Backward Compatibility

Migration Strategy:
  1. Phase 1 (Current): Use hash-based resolution (no mapping required)
  2. Phase 2 (Future): Optionally load business_id_mapping.csv for alias support
  3. Phase 3 (Future): Migrate mapping to BigQuery table for real-time updates
Repo A Parity:
  • If Repo A used business_id_mapping.csv for aliases, Phase 2 will support the same CSV format
  • Hash-based IDs will differ from Repo A’s IDs (by design—clean break)
  • Financial logic unchanged (business_id is metadata only)

Implementation Plan (NO CODE YET)

Step 1: Design Approval

  • ✅ Analyze business_id_mapping.csv structure
  • ✅ Identify September failure root cause (data quality, not mapping)
  • ✅ Draft resolver design (this document)

Step 2: Create Resolver Module (Future)

  • Create repo_b/stage0/business_resolver.py
  • Implement hash-based resolution (Phase 1)
  • Add unit tests for deterministic behavior

Step 3: Integrate with Stage 0 (Future)

  • Modify normalize_to_canonical() to call resolver
  • Attach business_id to canonical records
  • Add provenance metadata

Step 4: Alias Support (Future, Optional)

  • Load business_id_mapping.csv for backward compatibility
  • Implement alias lookup logic
  • Support manual alias definitions

Step 5: BigQuery Integration (Future, Optional)
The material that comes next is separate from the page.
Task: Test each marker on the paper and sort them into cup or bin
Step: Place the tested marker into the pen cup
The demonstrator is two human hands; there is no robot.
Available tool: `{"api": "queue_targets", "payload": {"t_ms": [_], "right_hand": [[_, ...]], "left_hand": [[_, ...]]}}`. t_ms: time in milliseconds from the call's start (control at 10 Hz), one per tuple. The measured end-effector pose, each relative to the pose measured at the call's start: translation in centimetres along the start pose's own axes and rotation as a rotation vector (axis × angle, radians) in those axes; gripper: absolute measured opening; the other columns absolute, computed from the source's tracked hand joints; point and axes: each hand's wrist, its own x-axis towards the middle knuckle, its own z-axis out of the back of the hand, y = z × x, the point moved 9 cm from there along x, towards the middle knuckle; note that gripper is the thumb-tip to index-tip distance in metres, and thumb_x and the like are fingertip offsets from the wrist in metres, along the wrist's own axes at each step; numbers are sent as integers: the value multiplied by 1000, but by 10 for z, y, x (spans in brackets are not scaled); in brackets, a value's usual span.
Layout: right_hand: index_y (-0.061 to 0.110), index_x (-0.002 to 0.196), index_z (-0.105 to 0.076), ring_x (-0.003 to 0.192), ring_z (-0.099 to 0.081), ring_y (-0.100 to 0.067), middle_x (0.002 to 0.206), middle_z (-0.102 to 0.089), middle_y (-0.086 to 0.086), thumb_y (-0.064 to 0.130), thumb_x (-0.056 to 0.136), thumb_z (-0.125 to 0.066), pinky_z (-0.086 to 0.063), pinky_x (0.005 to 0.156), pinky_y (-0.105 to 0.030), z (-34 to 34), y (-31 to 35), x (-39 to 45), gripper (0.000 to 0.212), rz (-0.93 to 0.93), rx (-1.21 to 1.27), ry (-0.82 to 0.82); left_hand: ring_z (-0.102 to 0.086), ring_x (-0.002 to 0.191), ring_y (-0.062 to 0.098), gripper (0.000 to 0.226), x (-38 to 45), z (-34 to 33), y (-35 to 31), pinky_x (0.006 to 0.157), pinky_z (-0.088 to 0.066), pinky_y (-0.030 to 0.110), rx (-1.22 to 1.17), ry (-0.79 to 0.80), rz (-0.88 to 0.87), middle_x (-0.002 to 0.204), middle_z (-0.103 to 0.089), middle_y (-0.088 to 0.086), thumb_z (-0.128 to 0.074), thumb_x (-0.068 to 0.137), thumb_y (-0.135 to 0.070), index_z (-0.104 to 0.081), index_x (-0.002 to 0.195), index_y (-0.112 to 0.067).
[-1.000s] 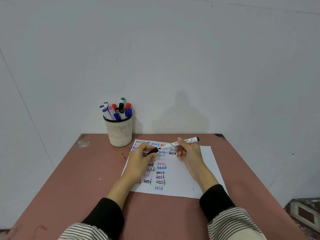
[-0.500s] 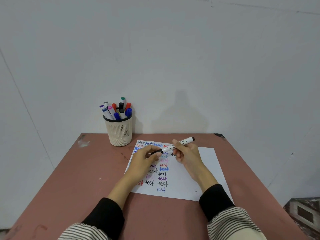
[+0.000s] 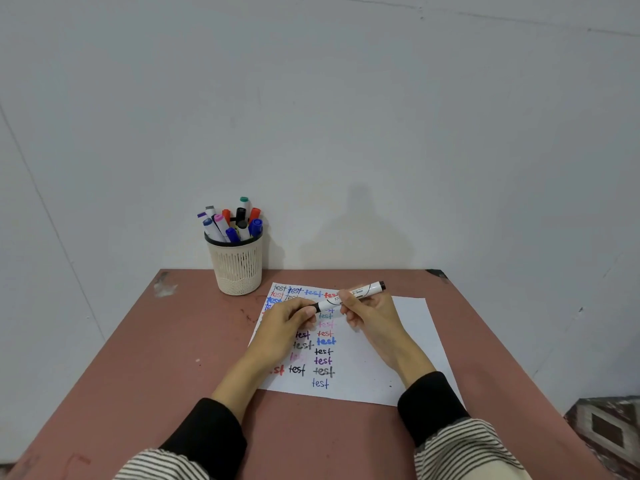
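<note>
A mesh cup [image 3: 237,268] full of capped markers [image 3: 231,223] stands at the table's [image 3: 138,358] far left. Beside it lies the paper [image 3: 388,358], covered with coloured "test" words. Above the paper, the left hand [image 3: 284,323] pinches the black cap [image 3: 313,309] on the marker [image 3: 349,295], whose white barrel the right hand [image 3: 374,313] grips.
</note>
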Motion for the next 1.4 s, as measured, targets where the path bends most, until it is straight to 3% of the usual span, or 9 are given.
{"api": "queue_targets", "payload": {"t_ms": [100,200,300,400,500,600,900,1300,1400], "right_hand": [[2,86,-66,55,-47,-13,65,-61,-2,23,86,-71,-38,54,-22,4,-3,1,22,-27,50,-92],[4,90,-66,57,-50,-11,70,-62,-1,23,87,-71,-42,58,-24,10,-3,1,19,-28,102,-191],[7,104,-64,70,-60,-10,85,-67,0,31,92,-65,-52,67,-24,27,0,-6,26,-6,-82,-358],[10,118,-57,93,-59,-16,109,-64,-5,30,99,-51,-48,76,-26,28,13,-18,28,68,-691,-375],[11,141,-41,137,-33,-24,147,-41,-9,37,103,-37,-26,111,-40,16,-7,-18,46,-34,-1272,-183],[15,154,-18,150,-4,-20,163,-10,-6,41,104,-23,-1,120,-44,13,-24,-12,56,-94,-1370,-60],[18,155,-12,150,1,-16,163,-5,-3,42,104,-18,2,121,-41,8,-27,-8,57,-59,-1400,-8],[18,155,-12,150,1,-16,163,-5,-3,42,104,-18,3,120,-41,8,-28,-2,57,-56,-1391,4],[18,155,-11,150,2,-16,163,-4,-3,42,104,-18,3,120,-41,7,-29,-1,57,-60,-1389,10]], "left_hand": [[-65,74,7,15,1,4,-8,78,-52,26,-29,-38,-25,79,-71,-4,-61,93,-14,-72,89,-22],[-70,80,6,15,1,15,-15,76,-51,21,-67,-142,-45,83,-75,-7,-72,84,-14,-73,89,-28],[-70,82,11,15,-2,35,-21,76,-55,24,-149,-294,-37,84,-74,-3,-78,78,-18,-74,92,-20],[-70,87,14,16,-7,53,-29,76,-55,22,-261,-405,-54,86,-74,-4,-74,82,-18,-71,97,-20],[-67,96,13,19,-11,73,-39,86,-54,29,-258,-505,-137,93,-72,-8,-68,89,-19,-69,102,-32],[-64,99,10,27,-20,85,-60,84,-51,20,-179,-577,-275,104,-69,-6,-60,94,-14,-67,111,-33],[-58,91,-7,21,-26,139,-128,74,-45,10,105,-855,-535,103,-62,-11,-49,97,-2,-51,114,-14],[-57,93,-13,21,6,147,-133,79,-48,12,246,-830,-464,109,-60,-7,-44,99,0,-51,116,-10],[-61,93,4,17,16,143,-118,74,-49,24,336,-760,-367,101,-61,-8,-46,99,-6,-52,114,-13]]}}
  • Create payroll_raw.dim_business_mapping table
  • Migrate CSV mappings to BigQuery
  • Enable real-time alias updates via API

Red Flags & Alignment Check

✅ Resolved

  1. Hidden dependency identified: business_id_mapping.csv usage documented
  2. September failure explained: Data quality issue (agent commission > net payout), not mapping
  3. Design explicit: Hash-based resolution is deterministic and auditable
  4. No financial logic changes: Business ID is metadata only

⚠️ Open Questions

  1. Alias merging: Should Repo B support alias merging like Repo A? (Phase 2 decision)
  2. ID migration: Should Repo B use same business_ids as Repo A? (Hash-based will differ)
  3. Manual overrides: How to handle manual business ID assignments? (Future enhancement)

🔒 Constraints Maintained

  • ✅ No changes to Stage 1–4 financial logic
  • ✅ No changes to dashboard queries
  • ✅ No changes to BigQuery schemas (yet)
  • ✅ Backward compatible with existing canonical JSON format

Next Steps

  1. Review this design for alignment with requirements
  2. Approve Phase 1 (hash-based resolution) for implementation
  3. Defer Phase 2 (alias support) until Repo A migration complete
  4. Document September data quality issue separately (not a resolver problem)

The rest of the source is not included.